Early Word: 10 Wins for 2019 Vikings

Posted on June 11, 2019June 11, 2019 by David Shama

 

The Vikings finish spring practices this week and Bob Lurtsema is ready to predict their 2019 regular season total number of wins.

The former Viking defensive lineman remains a close observer of the team. He is known for his accurate predictions about the Purple including a late April projection Minnesota would use its first round draft selection on North Carolina State center Garrett Bradbury.

What does Lurtsema see in his crystal ball for 2019? “Ten (wins) will be easy,” he told Sports Headliners. “Of course, it’s never easy, but you got your second-year with (quarterback Kirk) Cousins coming in there. I am guaranteeing 10.

“I look at it more toward the 11 mark than I do the nine mark because it takes a year for a quarterback to get in sync with his receivers. Not too many quarterbacks…(can get on) the same page like that.”

Kirk Cousins

Lurtsema expects to see a revised Vikings offense featuring plenty of play-action passes to take pressure off Cousins, and also a much improved running game. The Vikings ranked No. 30 in rushing yards among NFL teams last season. “You’ve got to have a running game,” Lurtsema said.

A productive offensive line is part of the formula. Lurtsema approves of adding Bradbury and switching Pat Elflein, last season’s starting center, to guard. Overall, Lurtsema doesn’t see the offensive line unit as a weakness.

“It won’t be below par,” Lurtsema said after being asked to rate the o-line. “It will go up a little bit (from last year). Different coaches are coming in, a little more play action, (and also) how they are going to have their blocking schemes (revised).”

The Vikings disappointed last year, failing to make the playoffs after nearly qualifying for the Super Bowl the prior postseason.

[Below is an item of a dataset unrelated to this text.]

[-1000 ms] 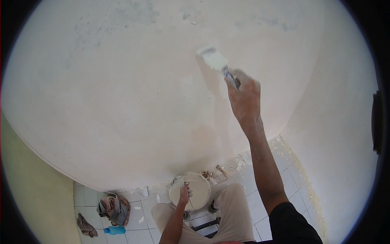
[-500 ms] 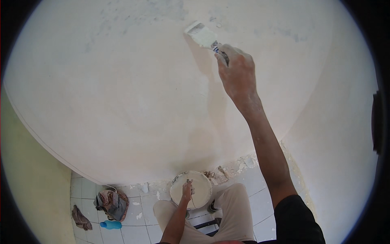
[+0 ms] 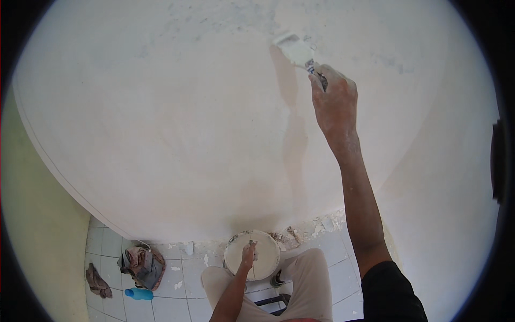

The team flopped in the final game, letting a potential win over the Bears get away, when the victory would have sent Minnesota to the postseason.

The Vikings’ effort wasn’t good enough against the Bears. “Had we won the last quarter…of that game we were in the playoffs, and they didn’t pick it up a notch,” Lurtsema said.

Will the Vikings be in the playoffs after the 2019 season? “Of course, I guarantee it because they learned so much from that (Bears game),” Lurtsema answered. “Coach (Mike) Zimmer even said some negative things in the paper about his players not picking it up that notch.”

Lurtsema emphasized that what championship teams do is deliver peak performance at the most meaningful times. Maybe the Vikings can fall in that category in 2019. Observers see a “chip on the shoulder” attitude coming out of spring practices led by a self-described grumpy head coach in Zimmer.

Zimmer has long been known for his defensive coaching IQ, but the Vikings slipped on that side of the ball last season, too. Word was other teams made adjustments to the defense’s way of doing things. Now Zimmer is adjusting in the offseason. “He has to,” said Lurtsema, who from the start has been a Zimmer admirer.

Worth Noting

With Mike McCarthy having been replaced by the Packers in the offseason, Zimmer, now in his sixth season with the Vikings, is the senior head coach in the NFC’s North Division. McCarthy lasted 13 seasons with the Packers.

Kevin Warren, the Vikings Chief Operating Officer who will become the sixth commissioner in Big Ten Conference history next year, is licensed to practice law in Kansas, Michigan, Minnesota and the District of Columbia. USA Today reported seven days ago that outgoing commissioner Jim Delaney will receive about $20 million in future bonuses.

Who replaces Warren as the organization’s lead executive for the business side of operations? Speculation about internal candidates could include executive vice presidents Lester Bagley, Steve LaCroix and Steve Poppen. Vikings real estate expert Don Becker doesn’t live in Minnesota but his name could come up in conjecture regarding Warren’s replacement.

It only takes a glance at the 2020 ballot for the College Football Hall of Fame to be reminded that too few of the best prep football players from the state continued their careers at the University of Minnesota. On the ballot are two former Minneapolis area great players—wide receiver Marcus Harris who won the Biletnikoff Award as the nation’s premier receiver at Wyoming, and James Laurinaitis, three time All-American linebacker at Ohio State.

State legend Joe Mauer speaks to the Twin Cities Dunkers group on July 16. The Dunkers have been hearing from sports and other newsmakers since 1948.

Prep finalists for the Mr. Baseball and Ms. Softball awards have been announced with the winners to be named at a June 23 banquet at Target Field. Baseball finalists are Will Anderson, St. Michael-Albertville; Will Frisch, Stillwater; Drew Gilbert, Stillwater; Adam Mazur, Woodbury; Ben Pedersen, Marshall (Duluth); Trent Schoeberi, White Bear Lake; Evan Shaw, Fridley. Softball finalists are McKayla Armbruster, Faribault; Claire Bakkestuen, Forest Lake; Holly Blaska, Champlin Park; Tori Chute, Stillwater; Ava Dueck, Maple Grove; Olivia Hazelbaker, Farmington; Brianna Olson, Park of Cottage Grove.

Comments Welcome

Several Twins Deserve All-Star Look

Posted on May 28, 2019May 28, 2019 by David Shama

 

Enjoy a Tuesday notes column leading off with the Minnesota Twins, a club that seems certain to have multiple representatives in July’s MLB All-Star Game in Cleveland.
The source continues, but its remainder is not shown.